第64話 そろそろ寝ましょうね?

「こらー!風邪引くでしょ!」



お風呂上がって走り回るおちび達を、メイドとエチカ2人が追いかける。小さいがゆえに小回りが効いてちょこまかと動き回る。




そんな光景をまたまた唖然と見ていたカイデルが、徐に立ち上がると意を決しておちび達に向かっていく。



おちび達は思わぬ人物の登場に立ち止まる。その瞬間を逃がさないメイドとエチカは1人また1人と捕まえていく。



「お義父様、ナイスです!」



「…何も出来なかったが、良かったよ」



捕まえられたおちび達は、服を着るのに悪戦苦闘している。



「うーん…むじゅかちいでしゅ!」



「チロ~ここぼたんとめてよ~」



「かーしゃんたしゅけてー」



ボタンの掛け違いで中々着れないので、カイデルとランバートが手伝ってあげる。無事に着替え終わると、歯を磨きお布団に入ります。



「まだにぇむくにゃいー!」



「「ブー!」」



おちび達のブーイングを無視して、抱き抱えると布団に強制的にいれてしまう。最初は暴れていたが、疲れていたのか直ぐに寝息が聞こえてくる。

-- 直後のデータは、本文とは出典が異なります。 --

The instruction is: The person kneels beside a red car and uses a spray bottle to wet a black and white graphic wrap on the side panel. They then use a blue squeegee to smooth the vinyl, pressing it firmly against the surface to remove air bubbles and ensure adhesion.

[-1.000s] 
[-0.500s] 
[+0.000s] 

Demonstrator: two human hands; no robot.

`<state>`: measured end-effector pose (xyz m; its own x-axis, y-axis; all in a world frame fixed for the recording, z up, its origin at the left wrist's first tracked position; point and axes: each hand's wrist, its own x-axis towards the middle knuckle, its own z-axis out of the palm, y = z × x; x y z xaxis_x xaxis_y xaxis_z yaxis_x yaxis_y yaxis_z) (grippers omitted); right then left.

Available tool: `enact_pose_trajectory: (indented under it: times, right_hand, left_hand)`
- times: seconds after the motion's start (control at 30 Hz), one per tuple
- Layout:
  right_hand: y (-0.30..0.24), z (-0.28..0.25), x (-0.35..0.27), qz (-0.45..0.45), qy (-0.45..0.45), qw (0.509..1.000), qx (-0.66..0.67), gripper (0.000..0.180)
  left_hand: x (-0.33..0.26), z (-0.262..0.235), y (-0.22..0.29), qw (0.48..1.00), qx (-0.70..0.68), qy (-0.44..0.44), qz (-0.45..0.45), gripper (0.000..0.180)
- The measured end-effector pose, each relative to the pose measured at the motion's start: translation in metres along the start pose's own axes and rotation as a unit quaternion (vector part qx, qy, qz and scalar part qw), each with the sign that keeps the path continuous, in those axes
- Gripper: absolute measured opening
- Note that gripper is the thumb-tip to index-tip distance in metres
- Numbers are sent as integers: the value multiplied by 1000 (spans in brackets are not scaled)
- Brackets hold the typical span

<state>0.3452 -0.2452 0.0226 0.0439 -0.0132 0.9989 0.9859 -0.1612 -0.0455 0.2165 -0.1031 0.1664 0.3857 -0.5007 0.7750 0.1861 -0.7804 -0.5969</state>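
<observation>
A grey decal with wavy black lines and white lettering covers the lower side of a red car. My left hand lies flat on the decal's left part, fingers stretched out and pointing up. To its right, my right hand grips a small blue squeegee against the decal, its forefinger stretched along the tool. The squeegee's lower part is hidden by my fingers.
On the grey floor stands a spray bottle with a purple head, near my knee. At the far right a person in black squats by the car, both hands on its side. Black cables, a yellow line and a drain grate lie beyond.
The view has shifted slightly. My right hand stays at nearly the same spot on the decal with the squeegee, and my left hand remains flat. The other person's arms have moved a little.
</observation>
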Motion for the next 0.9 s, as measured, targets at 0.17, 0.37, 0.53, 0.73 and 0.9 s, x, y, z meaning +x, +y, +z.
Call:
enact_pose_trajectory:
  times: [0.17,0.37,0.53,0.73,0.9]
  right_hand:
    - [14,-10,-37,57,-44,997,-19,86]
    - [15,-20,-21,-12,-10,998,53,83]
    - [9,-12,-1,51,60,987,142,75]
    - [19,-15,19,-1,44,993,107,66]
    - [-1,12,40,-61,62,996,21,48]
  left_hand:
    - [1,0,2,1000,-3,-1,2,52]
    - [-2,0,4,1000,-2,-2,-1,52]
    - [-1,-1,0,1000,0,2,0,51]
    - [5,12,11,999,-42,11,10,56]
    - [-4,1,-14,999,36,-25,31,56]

エチカ達は可愛い寝顔を堪能して部屋を出る。広間に戻ると、カイデルとビビアンに改めてチロの事情を説明する。



「そうか…辛い思いをしたんだな」



カイデルは涙を堪えたが、ビビアンは号泣する。エチカもランバートも自分の息子に起こった悲劇を思うと、今でも胸が張り裂けそうになる。



「その女は生きてるの?」ビビアンが厳しい顔で聞く



「辛うじてですがね…そう簡単には死なせませんよ」



ランバートが恐ろし程の冷酷な顔で言う。それにエチカも頷く。暫く4人で話していると、メイドが駆け込んできた。



「奥様、チロ坊っちゃんが泣いていて…泣き止みません」



「今日もなのね」エチカが辛そうに呟く



チロの夜泣きは良くなってきたものの、未だに続いている。昔の記憶がチロを苦しめているのだ。チロは夜になると真っ暗の中で放置されていたので暗闇が苦手だ。




エチカ達はおちび達がいる部屋に向かう、途中から子供の泣き声が聞こえてくるので、エチカは急いでドアを開ける。



「チロ!」



ベッドで、リクとエドワードが不安そうにチロを慰めている。



「かーしゃんーーうわーーん!」



チロはベッドから降りると、エチカに抱きつく。



「チロ、もう怖くないわよ!母さんと一緒に寝よう!リクちゃんもエドワードちゃんも良いかしら?」



「「うん!」」



チロはエチカに抱っこされながらうとうと眠り出す。その光景を痛々しく見つめていたカイデルとビビアン。



孫の心の傷は深いのだとこの出来事で、身に沁みて理解した。